DKK1 mRNA content following DKK1 overexpression in JEG3 cells treated with 400 μM NEFA (A) as well as representative images of β-catenin protein localization in WT (following transfection of empty pCMV; B) and +DKK1 (C) JEG3 cells following treatment with 400 μM NEFA with quantification of red fluorescence intensity relative to WT cells (D). Red represents β-catenin protein, and blue represents nuclear staining (n = 3 each for mRNA analysis, staining, Oil Red O quantification, and fluorescence quantification, with eight images per triplicate).
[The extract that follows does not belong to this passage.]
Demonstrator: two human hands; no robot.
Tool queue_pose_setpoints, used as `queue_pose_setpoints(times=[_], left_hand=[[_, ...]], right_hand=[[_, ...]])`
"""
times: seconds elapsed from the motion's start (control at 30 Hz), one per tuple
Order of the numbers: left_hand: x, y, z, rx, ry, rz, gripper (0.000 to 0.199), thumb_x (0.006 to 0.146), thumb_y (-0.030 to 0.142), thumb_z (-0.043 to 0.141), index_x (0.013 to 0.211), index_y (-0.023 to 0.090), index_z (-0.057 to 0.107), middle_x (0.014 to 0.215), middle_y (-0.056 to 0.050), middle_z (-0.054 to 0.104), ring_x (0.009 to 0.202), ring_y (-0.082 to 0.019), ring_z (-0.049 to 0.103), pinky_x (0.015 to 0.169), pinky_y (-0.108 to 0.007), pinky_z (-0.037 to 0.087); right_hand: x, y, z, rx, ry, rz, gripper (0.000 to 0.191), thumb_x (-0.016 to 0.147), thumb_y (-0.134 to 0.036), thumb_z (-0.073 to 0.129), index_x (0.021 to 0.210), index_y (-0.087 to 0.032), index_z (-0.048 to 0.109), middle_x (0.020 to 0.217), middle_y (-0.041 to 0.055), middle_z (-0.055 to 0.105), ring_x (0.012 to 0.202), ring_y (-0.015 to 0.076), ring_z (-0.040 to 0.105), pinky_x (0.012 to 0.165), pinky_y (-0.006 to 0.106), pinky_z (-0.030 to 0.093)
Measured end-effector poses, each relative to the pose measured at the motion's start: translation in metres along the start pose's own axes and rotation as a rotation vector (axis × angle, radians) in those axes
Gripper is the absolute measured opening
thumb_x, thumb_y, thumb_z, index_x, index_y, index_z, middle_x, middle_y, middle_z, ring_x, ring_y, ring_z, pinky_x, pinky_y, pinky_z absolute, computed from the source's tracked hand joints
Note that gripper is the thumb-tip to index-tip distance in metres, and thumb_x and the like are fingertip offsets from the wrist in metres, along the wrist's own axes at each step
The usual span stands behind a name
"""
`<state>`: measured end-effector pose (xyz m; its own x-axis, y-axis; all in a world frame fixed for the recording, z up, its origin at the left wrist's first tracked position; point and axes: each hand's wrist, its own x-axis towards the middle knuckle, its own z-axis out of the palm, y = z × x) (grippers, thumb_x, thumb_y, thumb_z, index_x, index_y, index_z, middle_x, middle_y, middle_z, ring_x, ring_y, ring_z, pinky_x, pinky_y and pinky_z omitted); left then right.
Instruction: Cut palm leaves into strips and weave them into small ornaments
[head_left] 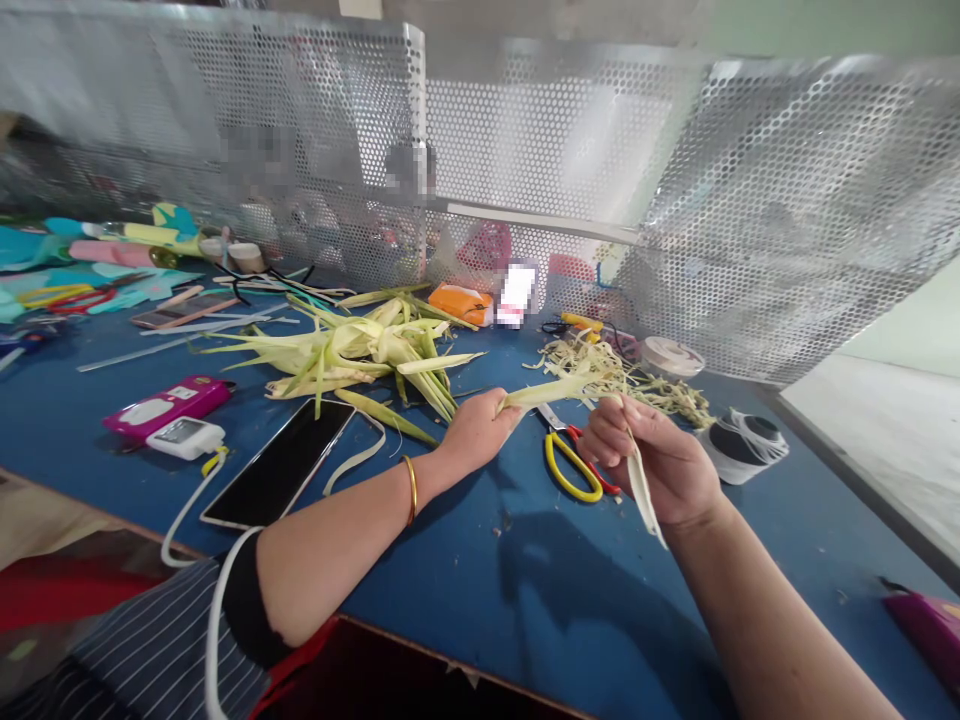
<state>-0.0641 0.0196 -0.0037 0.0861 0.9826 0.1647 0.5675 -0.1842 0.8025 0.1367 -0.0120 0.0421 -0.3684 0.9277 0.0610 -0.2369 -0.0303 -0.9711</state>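
A pale green corn husk strip stretches between my two hands above the blue table. Its left end is closed in the fingers of my left hand, which wears a gold bangle at the wrist. My right hand pinches the other end, and a loose tail of husk hangs below those fingers. Scissors with one yellow and one red handle lie on the table, partly behind my right hand. Left of my left hand is a heap of corn husks.
A black phone, a magenta pack and a white device with a cable lie at left. Husk scraps and a thread spool are at right. An orange packet stands near the perforated metal screen.
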Motion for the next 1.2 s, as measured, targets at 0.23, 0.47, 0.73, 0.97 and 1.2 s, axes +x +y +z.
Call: queue_pose_setpoints(times=[0.23,0.47,0.73,0.97,1.2], left_hand=[[-0.009,0.015,-0.005,-0.893,-0.474,-0.201,0.028,0.073,0.033,0.074,0.093,0.014,0.069,0.089,-0.008,0.071,0.074,-0.016,0.065,0.075,-0.030,0.049],[-0.010,0.019,-0.006,-1.035,-0.337,-0.110,0.039,0.075,0.051,0.074,0.090,0.015,0.068,0.075,0.000,0.061,0.059,-0.008,0.052,0.063,-0.024,0.046],[-0.015,0.026,-0.016,-0.957,-0.347,0.064,0.030,0.083,0.045,0.067,0.090,0.016,0.068,0.060,0.004,0.048,0.053,-0.007,0.045,0.053,-0.022,0.034],[-0.010,0.025,-0.015,-1.023,-0.144,0.009,0.024,0.084,0.039,0.067,0.080,0.015,0.066,0.057,0.005,0.046,0.046,-0.004,0.040,0.046,-0.020,0.029],[0.003,0.016,-0.014,-1.100,0.044,-0.134,0.018,0.084,0.029,0.066,0.078,0.013,0.064,0.060,0.005,0.045,0.042,-0.002,0.036,0.039,-0.016,0.027]], right_hand=[[-0.001,0.006,0.002,0.019,-0.194,0.083,0.034,0.074,-0.046,0.074,0.062,-0.023,0.053,0.052,-0.0017,0.047,0.050,0.0151,0.044,0.054,0.032,0.036],[0.002,0.018,0.009,-0.095,-0.321,0.229,0.031,0.079,-0.044,0.072,0.066,-0.018,0.062,0.058,0.0014,0.062,0.056,0.0151,0.057,0.061,0.030,0.042],[0.004,0.031,0.014,-0.142,-0.323,0.248,0.029,0.080,-0.043,0.072,0.073,-0.017,0.063,0.062,0.0012,0.067,0.056,0.0135,0.059,0.059,0.026,0.044],[0.001,0.025,0.015,-0.111,-0.391,0.236,0.029,0.083,-0.041,0.071,0.071,-0.016,0.062,0.060,0.0012,0.066,0.056,0.0137,0.060,0.061,0.027,0.046],[-0.006,0.024,0.013,0.067,-0.640,0.239,0.025,0.082,-0.035,0.072,0.071,-0.015,0.061,0.059,0.0024,0.067,0.052,0.0148,0.064,0.057,0.027,0.052]])
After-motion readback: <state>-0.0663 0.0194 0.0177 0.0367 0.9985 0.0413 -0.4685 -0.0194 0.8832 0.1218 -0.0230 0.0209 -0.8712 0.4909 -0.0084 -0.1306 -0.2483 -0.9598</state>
Results are reported as the mean ± SEM. *P < 0.05 when compared to WT cells, ^#P < 0.01 when compared to WT cells.

Fig. 8

Representative image of Oil Red O staining in WT (A) and +DKK1 (B) JEG3 cells following treatment with 400 μM NEFA and quantification of the Oil Red O staining (C) and mRNA analysis of +DKK1 JEG3 cells following NEFA treatment (D) (n = 3 each for mRNA analysis and Oil Red O quantification). Results are reported as the mean ± SEM. *P < 0.05 when compared to WT cells, ^#P < 0.01 when compared to WT cells. Bar = 80 μm.